For instance, you can tie automation to how long a user spends on a page or to a point they’ve scrolled to on the page — that way, you can deliver a survey only to the most interested visitors. This can improve the number and quality of responses you receive.
Pro Tip
When you’re looking to gather any kind of information, from product feedback to customer satisfaction, check out our survey templates.
5. Gathering product feedback
Implementing customers’ feature requests can dramatically improve consumer perception of your product or service, but manually sorting through and classifying these requests can be both time-consuming and tedious.
Just as you can tie customer service automation to customer surveys, you can also tie it to specific trigger actions, like submitting a feature request. Then you can sort responses into buckets — such as “nice to have” or “essential for UX” — and rank them by priority automatically, so your team can act on them.
6. Responding to issues in real time
Chatbots use a messaging interface to rapidly conduct pre-scripted conversations through natural language processing (NLP). With AI NLP technology, chatbots use keywords from an initial help message to identify and answer customer concerns.
This technology allows support teams to instantly resolve basic issues or funnel more complex issues to the appropriate support team member, drastically reducing the number of help desk tickets.
7. Sending automated responses
Unsure of what to do with completed support tickets or newly acquired contact information? Automate email replies with preset responses.
Similar to the NLP technology harnessed for chatbots, a variety of consumer actions — such as submitting a survey response, joining an email list, or signing out of a support ticket — can trigger automated email sequences. Basically, you can say goodbye to manually welcoming customers to your email list.
8. Assigning requests to team members
Intelligent text analysis tools, like NLP, automatically sort through and tag customer feature requests and support tickets according to topic and urgency. These requests can then automatically go to the party best equipped to deal with them. This process can also quickly identify and flag high-priority support issues, such as server outages.
9. Fielding FAQs
Does your customer service team receive the same question over and over again? With automated customer service, you can collect and sort these questions automatically into a convenient list of FAQs.
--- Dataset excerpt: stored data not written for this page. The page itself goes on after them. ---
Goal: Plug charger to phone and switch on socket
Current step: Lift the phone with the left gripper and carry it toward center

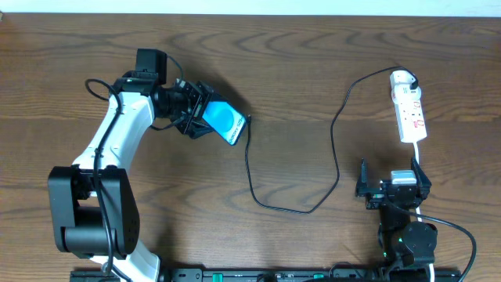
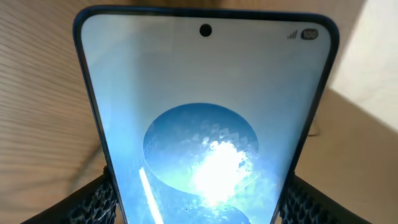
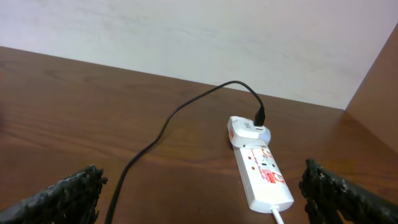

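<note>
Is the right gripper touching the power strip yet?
Apart. In the right wrist view the power strip lies ahead of the open right gripper, bare wood separating it from both fingers.

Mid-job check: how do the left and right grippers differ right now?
The left gripper clamps the phone by its edges; the right gripper is open and empty. The left gripper is out over the table's left half; the right gripper sits near the front edge, facing the socket. Both are black.
</note>
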Tool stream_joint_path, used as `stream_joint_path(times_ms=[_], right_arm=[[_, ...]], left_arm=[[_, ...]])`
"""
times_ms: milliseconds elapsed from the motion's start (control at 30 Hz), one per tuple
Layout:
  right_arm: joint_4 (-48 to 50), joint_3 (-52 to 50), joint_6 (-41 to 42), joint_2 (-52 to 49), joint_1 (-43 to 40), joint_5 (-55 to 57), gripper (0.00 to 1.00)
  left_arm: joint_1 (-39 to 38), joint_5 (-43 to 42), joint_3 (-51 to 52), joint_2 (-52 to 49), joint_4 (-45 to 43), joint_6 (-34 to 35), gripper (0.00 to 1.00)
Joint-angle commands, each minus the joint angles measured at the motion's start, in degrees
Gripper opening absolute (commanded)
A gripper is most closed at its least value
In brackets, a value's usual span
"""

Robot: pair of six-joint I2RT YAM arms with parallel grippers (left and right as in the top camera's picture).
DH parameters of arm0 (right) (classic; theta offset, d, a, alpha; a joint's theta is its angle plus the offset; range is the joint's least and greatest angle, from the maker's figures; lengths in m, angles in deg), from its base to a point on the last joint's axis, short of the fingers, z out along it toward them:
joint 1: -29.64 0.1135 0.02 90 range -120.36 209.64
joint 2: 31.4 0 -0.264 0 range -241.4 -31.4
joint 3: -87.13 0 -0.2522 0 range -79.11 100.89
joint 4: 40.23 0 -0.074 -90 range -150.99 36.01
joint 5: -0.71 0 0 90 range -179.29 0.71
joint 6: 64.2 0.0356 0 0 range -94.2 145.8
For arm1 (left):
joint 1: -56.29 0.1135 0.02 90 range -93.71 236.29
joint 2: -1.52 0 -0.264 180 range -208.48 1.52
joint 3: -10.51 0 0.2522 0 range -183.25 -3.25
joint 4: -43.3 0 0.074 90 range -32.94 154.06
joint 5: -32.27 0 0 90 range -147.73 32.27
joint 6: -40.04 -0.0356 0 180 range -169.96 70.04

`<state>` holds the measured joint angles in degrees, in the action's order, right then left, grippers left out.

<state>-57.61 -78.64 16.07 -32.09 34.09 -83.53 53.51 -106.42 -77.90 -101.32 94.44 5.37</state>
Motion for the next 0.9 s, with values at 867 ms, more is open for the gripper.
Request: stream_joint_path(times_ms=[867], right_arm=[[-0.15,-0.17,-0.17,0.35,0.15,-0.28,0.99]], left_arm=[[0.24,-31.06,-0.70,1.03,-6.86,32.46,0.66]])
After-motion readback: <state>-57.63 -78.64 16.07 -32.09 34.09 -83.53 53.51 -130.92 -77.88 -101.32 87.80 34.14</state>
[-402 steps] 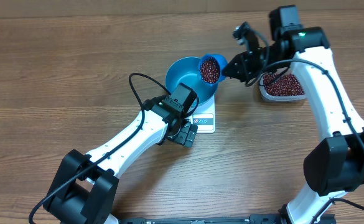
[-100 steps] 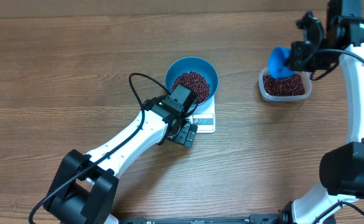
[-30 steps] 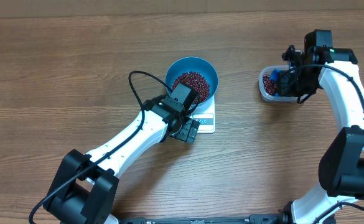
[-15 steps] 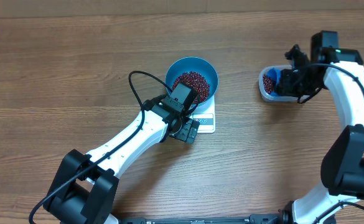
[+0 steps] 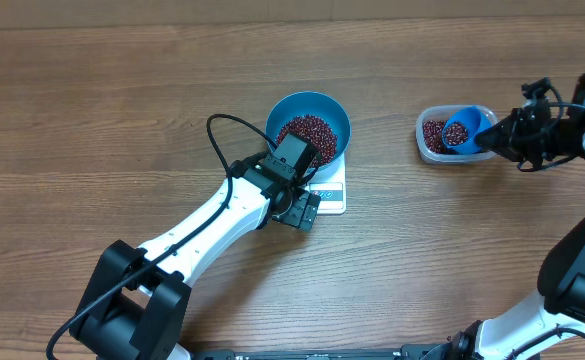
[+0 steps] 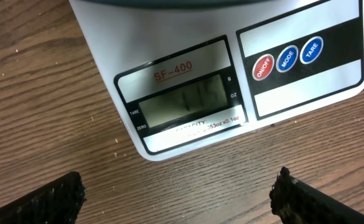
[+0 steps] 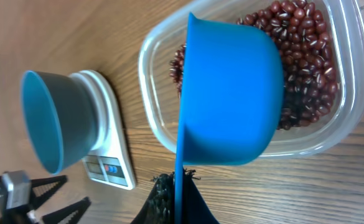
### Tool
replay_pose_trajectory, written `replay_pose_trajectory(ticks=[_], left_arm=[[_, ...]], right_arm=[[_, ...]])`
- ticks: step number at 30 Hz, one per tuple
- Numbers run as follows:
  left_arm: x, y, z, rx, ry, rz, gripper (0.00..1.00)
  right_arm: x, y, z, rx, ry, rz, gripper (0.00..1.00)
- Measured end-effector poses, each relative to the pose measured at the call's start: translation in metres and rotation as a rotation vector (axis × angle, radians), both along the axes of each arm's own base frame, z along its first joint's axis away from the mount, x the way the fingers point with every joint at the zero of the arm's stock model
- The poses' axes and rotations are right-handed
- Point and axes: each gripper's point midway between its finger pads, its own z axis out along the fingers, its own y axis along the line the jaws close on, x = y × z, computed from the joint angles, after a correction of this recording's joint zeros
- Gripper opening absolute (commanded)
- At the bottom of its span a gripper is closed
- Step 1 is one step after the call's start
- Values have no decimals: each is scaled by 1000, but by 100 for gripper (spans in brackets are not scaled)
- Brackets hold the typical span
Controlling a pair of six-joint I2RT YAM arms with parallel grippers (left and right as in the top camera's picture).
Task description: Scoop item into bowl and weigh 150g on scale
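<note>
The blue bowl (image 5: 309, 124) stands on the white scale (image 5: 330, 192) and holds a heap of dark red-brown beans (image 5: 306, 130). My left gripper (image 5: 303, 213) hangs open just in front of the scale's display (image 6: 180, 99), nothing between its fingers (image 6: 51, 198). My right gripper (image 5: 496, 137) is shut on the handle of a blue scoop (image 5: 461, 130), which carries some beans above a clear tub (image 5: 437, 147) with more beans (image 7: 306, 59) in it. In the right wrist view the scoop (image 7: 228, 96) shows its underside over the tub (image 7: 157, 118).
Bare wooden tabletop (image 5: 122, 100) surrounds the scale and the tub. The scale's red and blue buttons (image 6: 287, 58) face my left gripper. The left arm (image 5: 202, 235) lies diagonally from the near left toward the scale.
My right gripper has pulled back to the right and lifted the scoop out of the tub's beans, now level with some beans in it. The left arm has not moved.
</note>
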Motion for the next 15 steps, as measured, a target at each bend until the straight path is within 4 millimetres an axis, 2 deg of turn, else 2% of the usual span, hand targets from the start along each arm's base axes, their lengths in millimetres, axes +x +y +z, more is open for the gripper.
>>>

Then you can add these items to a self-service knowledge library.
10. Building a knowledge base
Self-service knowledge bases contain support articles that address the most common customer service questions.
As opposed to someone on your team answering each question individually, customer support automation can index each question into a helpful widget that toggles to the bottom or top of a user’s screen as they scroll. Organizational automation can funnel users through a preloaded search bar or knowledge library of a brand’s most common inquiries.
With the help of customer service automation, support teams can gain valuable time throughout their workday. The result? You’ll see improved response times on high-priority tickets, reduced manual labor, and improved customer satisfaction. Discover how customer service automation can help your support team and your business today.